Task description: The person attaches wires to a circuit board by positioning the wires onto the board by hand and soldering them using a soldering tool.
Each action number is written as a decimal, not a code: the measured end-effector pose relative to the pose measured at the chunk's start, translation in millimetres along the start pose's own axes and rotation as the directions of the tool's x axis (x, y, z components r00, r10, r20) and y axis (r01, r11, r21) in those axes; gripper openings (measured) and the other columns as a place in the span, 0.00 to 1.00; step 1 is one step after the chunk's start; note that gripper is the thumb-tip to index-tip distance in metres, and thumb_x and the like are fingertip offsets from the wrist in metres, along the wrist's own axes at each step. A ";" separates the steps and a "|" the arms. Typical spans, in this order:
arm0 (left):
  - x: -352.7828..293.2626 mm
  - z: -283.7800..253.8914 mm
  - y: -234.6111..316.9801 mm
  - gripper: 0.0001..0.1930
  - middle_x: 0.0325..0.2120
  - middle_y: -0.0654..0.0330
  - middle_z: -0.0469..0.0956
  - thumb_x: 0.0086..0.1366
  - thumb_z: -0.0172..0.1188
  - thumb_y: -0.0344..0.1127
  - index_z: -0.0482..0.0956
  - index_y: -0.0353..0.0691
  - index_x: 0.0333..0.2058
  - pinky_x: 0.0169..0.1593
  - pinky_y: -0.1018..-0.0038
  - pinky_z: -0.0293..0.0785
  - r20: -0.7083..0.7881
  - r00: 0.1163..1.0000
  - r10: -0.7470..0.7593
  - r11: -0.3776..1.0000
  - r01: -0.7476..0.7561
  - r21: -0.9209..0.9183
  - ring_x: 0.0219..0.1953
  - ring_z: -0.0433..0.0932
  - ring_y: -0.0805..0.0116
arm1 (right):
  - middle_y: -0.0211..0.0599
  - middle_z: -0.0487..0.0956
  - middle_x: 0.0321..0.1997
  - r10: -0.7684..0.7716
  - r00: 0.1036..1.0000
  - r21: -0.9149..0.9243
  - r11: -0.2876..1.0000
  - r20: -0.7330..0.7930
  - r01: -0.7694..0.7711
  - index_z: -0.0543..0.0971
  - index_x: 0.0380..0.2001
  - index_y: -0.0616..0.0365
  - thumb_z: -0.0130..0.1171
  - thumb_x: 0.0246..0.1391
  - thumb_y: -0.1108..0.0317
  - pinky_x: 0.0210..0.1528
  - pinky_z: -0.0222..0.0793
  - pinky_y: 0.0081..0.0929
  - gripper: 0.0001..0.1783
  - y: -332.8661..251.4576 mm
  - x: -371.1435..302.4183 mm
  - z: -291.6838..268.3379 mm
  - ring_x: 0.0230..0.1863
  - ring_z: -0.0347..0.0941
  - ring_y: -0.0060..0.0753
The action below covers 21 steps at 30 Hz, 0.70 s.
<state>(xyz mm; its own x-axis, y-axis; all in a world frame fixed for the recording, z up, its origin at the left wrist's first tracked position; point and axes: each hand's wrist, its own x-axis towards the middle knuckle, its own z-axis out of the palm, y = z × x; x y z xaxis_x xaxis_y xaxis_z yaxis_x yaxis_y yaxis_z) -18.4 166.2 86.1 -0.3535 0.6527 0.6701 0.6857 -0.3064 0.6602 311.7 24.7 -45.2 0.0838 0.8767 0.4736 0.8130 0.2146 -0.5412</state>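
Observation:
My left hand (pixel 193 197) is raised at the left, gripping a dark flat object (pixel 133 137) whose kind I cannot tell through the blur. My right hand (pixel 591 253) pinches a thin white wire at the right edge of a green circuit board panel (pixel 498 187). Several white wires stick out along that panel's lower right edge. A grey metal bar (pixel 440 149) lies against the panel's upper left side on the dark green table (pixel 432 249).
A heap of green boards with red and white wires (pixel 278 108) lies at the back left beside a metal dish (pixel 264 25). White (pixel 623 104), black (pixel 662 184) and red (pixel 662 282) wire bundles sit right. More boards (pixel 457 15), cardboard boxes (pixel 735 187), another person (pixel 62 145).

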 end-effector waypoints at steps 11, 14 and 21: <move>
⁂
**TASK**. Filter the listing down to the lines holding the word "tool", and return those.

**TASK OUTPUT**.
Task description: The person attaches wires to a circuit board by positioning the wires onto the board by hand and soldering them using a soldering tool.
Each action number is written as a decimal, not a code: the measured end-effector pose relative to the pose measured at the chunk's start, translation in millimetres along the start pose's own axes and rotation as the directions of the tool's x axis (x, y, z components r00, r10, r20) and y axis (r01, r11, r21) in those axes; gripper openings (measured) and the other columns as a place in the span, 0.00 to 1.00; step 1 is one step after the chunk's start; note that gripper is the thumb-tip to index-tip distance in metres, and thumb_x and the like are fingertip offsets from the wrist in metres, along the wrist's own axes at each step. A ";" separates the steps and a "|" the arms. Typical spans, in this order:

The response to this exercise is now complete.